Charles Eisenstein – By Their Fruits Ye Shall Know Them

I’m dealing with massive cognitive dissonance right now. Multiple, contradictory beliefs and perceptions inhabit my mind, each compelling on its own terms. How do I choose?

I’ll share two of the most contradictory. Last weekend I spoke at a wonderful music festival near Asheville called Kinnection Campout. I’ve not yet been to a festival with such a positive, friendly, gentle atmosphere. The entrance booth staff were jovial; the security personnel solicitous, and I didn’t see any of the aggression, bad drug trips, or drinking that is often an undercurrent (though usually not dominant) at such festivals. It occurred to me that this event was a field generator for a “new normal” of compassion and sharing on earth.
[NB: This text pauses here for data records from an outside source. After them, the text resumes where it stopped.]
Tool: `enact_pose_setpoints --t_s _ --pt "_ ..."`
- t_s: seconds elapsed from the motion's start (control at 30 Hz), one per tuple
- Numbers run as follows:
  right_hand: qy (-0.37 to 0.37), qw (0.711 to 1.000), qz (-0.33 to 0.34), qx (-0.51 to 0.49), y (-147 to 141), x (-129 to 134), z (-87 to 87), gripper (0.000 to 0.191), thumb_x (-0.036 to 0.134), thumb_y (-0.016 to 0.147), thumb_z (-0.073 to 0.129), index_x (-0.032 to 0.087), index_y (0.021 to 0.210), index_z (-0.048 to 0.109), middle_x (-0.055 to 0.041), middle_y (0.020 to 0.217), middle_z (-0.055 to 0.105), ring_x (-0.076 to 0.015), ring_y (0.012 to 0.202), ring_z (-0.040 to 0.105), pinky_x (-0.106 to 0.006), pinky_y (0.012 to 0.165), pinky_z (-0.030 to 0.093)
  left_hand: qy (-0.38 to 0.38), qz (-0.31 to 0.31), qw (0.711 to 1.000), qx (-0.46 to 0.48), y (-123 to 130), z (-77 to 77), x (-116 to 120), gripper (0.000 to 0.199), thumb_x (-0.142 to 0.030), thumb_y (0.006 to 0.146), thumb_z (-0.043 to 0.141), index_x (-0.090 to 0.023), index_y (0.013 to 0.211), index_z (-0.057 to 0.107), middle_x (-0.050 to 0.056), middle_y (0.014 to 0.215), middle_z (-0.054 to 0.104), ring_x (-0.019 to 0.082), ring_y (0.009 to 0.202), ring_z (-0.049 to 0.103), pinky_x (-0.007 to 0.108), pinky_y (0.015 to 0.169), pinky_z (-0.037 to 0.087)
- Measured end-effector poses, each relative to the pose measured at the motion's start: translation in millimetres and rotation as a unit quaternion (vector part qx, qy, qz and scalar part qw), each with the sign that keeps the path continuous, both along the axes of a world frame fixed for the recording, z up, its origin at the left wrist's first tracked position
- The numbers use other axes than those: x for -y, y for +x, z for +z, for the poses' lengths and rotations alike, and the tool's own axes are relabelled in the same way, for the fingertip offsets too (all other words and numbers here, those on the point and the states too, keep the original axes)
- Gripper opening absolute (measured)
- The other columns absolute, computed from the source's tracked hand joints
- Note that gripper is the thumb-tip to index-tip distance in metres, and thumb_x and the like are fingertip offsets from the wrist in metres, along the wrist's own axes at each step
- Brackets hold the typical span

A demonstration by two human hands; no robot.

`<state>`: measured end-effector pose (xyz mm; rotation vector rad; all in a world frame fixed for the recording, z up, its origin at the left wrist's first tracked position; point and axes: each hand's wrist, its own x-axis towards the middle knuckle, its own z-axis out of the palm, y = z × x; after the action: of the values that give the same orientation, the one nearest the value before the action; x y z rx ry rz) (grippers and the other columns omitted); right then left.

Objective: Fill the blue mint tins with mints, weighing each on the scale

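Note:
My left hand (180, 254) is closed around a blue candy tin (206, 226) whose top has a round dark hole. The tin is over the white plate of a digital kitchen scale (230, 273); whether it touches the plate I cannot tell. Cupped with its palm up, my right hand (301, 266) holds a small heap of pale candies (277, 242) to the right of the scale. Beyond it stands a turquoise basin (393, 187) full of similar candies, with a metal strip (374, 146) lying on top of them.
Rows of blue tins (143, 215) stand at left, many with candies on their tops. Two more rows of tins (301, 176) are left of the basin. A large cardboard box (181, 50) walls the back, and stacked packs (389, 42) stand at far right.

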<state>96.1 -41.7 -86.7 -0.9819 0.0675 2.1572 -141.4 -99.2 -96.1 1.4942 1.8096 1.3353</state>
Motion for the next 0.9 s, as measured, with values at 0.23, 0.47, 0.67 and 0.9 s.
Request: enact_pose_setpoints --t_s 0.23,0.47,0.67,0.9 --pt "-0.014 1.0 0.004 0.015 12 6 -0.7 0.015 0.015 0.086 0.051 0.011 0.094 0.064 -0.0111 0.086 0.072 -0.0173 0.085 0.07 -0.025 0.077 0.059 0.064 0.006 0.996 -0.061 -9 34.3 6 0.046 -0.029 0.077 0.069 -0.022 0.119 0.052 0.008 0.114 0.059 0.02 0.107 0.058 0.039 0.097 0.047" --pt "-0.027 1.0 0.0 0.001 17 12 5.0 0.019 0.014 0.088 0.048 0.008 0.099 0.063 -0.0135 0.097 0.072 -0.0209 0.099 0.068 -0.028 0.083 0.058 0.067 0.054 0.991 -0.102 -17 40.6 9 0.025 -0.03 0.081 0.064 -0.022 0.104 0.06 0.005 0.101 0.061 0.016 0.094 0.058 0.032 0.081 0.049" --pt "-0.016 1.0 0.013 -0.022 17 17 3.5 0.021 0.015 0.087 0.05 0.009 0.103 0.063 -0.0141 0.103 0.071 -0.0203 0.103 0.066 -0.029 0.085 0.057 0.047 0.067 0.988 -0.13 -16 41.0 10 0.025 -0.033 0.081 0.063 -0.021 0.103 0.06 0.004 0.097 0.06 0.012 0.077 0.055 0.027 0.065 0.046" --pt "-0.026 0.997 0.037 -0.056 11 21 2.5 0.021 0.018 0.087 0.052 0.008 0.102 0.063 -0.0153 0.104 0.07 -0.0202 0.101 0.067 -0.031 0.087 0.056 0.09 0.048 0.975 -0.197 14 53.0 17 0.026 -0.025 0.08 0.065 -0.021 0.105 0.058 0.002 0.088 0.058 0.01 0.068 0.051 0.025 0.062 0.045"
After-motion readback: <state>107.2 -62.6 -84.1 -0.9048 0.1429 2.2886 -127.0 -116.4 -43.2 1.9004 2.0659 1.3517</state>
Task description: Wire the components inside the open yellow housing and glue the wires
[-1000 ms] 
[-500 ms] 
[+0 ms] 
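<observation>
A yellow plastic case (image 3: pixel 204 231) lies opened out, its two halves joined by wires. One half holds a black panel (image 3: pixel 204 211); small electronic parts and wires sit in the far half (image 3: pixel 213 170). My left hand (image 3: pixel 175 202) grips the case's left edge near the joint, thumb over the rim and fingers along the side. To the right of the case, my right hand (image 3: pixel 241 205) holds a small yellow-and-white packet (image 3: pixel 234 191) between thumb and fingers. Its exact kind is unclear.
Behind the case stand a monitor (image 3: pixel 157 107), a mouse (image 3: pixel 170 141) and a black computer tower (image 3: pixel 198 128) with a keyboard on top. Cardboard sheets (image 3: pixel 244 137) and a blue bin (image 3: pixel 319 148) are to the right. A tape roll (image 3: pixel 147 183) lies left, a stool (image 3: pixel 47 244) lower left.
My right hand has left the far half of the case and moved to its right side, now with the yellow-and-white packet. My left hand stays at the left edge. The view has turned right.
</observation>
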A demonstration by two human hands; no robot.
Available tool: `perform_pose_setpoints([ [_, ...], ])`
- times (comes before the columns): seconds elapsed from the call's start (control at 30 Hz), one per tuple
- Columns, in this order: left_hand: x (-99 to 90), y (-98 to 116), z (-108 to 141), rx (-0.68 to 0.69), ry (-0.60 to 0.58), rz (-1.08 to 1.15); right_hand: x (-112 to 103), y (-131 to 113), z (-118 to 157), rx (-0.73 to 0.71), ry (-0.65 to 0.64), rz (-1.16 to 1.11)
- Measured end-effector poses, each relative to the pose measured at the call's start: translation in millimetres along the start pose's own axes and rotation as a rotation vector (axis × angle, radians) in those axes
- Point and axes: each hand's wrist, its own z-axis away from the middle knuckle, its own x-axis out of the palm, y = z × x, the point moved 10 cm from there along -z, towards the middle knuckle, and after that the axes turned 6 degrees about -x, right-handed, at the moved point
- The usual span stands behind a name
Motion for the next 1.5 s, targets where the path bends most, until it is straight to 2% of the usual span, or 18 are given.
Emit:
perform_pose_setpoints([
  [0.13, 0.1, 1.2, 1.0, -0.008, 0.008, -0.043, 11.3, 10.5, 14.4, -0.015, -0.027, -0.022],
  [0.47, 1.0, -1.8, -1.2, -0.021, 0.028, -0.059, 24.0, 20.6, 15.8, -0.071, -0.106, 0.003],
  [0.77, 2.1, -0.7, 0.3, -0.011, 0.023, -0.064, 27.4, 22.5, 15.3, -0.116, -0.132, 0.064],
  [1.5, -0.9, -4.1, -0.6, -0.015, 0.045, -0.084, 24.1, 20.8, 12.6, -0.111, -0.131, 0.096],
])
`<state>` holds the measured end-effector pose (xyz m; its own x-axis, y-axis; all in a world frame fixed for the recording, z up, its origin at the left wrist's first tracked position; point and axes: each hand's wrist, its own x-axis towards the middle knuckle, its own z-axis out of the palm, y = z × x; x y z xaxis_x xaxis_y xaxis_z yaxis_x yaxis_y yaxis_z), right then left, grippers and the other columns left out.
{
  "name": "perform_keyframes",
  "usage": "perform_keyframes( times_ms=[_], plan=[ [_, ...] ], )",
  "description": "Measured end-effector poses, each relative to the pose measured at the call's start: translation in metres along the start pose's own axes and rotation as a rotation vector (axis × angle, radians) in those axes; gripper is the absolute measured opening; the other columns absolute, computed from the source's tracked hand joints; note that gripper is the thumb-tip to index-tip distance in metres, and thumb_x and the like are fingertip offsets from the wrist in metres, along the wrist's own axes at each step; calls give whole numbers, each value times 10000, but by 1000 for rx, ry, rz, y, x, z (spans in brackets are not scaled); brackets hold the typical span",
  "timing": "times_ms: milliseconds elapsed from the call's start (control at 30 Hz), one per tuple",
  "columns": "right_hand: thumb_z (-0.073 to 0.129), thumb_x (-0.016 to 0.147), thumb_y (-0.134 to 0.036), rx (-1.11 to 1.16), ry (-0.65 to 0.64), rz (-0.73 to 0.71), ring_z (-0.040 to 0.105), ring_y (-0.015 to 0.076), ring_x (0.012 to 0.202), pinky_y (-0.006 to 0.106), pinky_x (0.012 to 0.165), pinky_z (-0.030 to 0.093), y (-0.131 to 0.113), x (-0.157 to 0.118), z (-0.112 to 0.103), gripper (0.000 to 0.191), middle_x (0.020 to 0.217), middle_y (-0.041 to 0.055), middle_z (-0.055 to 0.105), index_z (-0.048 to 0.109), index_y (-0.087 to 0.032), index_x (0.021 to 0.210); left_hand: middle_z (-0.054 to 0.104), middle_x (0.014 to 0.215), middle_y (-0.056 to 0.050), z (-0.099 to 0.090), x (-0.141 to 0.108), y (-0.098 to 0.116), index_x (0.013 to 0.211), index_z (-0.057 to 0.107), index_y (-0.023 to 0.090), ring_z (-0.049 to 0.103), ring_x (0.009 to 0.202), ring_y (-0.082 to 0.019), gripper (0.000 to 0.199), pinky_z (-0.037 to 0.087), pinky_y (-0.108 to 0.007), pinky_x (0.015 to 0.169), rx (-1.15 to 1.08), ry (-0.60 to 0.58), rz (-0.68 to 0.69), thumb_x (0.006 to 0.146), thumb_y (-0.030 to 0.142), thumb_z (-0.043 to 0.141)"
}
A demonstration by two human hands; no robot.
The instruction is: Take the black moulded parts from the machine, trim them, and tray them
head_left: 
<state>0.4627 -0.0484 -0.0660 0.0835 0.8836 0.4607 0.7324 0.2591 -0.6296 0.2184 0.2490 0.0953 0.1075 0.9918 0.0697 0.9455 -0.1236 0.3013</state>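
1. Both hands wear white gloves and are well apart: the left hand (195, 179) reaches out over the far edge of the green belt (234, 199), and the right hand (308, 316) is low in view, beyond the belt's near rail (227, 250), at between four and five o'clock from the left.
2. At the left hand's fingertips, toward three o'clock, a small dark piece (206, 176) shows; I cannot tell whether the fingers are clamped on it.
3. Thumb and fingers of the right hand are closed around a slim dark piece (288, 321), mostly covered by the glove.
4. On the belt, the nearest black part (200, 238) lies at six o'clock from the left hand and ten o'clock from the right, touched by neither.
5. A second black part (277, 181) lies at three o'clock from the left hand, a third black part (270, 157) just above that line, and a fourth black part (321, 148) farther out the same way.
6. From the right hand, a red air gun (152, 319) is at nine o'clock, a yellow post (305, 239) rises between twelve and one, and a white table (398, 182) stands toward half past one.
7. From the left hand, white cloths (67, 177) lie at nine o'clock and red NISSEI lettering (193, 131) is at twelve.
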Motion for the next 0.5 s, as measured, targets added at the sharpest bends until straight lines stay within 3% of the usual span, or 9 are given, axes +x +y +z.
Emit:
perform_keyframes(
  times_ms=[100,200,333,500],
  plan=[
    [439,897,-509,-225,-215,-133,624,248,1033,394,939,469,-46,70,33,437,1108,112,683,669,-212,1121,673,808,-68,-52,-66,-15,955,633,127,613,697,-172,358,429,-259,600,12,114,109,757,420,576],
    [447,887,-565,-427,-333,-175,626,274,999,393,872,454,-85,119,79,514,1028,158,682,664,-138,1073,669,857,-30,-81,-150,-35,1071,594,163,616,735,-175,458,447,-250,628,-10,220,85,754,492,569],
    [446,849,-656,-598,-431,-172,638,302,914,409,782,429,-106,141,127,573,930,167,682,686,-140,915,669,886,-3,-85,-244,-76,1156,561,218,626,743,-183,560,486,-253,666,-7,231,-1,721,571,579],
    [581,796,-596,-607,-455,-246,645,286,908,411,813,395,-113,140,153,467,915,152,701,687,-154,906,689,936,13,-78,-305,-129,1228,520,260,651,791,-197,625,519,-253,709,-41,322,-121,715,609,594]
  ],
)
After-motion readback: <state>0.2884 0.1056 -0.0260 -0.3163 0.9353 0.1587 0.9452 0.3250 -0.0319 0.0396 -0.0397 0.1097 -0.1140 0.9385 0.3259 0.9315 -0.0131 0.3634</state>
What fed my optimism the most, however, were the astonishing conversations I had with young people there about topics like subtle activism, social permaculture, regenerative politics, indigeneity, and so forth – conversations that basically did not exist when I was in my 20s. They embodied understandings that took me decades to develop and that I still inhabit most tenuously. What will they accomplish from this place that they are seemingly born into, or reach with just a single activating experience? Nor, to address the skeptics among you, were these people weekend philosophers who play with these ideas in between workweeks. They had little buy-in to the rewards and promises of the system, little ambition in the conventional sense. For them, the old story is finished. Even if they are yet a minority among their age cohort, they provide ample proof that the consciousness behind ecocide and injustice is changing.

My second input has come in the days since the festival as I’ve immersed myself in my book research. I’m looking at some of the most dire predictions of climate change which, in case you weren’t aware, basically entail the near-term extinction of most species on earth, humanity with them. Of course I’ve been aware of this narrative for a long time, but actually engaging the data about the various positive feedback loops is driving it deeper into me. Earth has already passed the tipping point into catastrophic climate change. Even if we eliminated all fossil fuels right now, that wouldn’t be enough to arrest runaway warming. The IPCC’s position is extremely conservative, and even its recommendations are politically infeasible. In the face of the facts, any optimism I might feel from the festival is a delusion.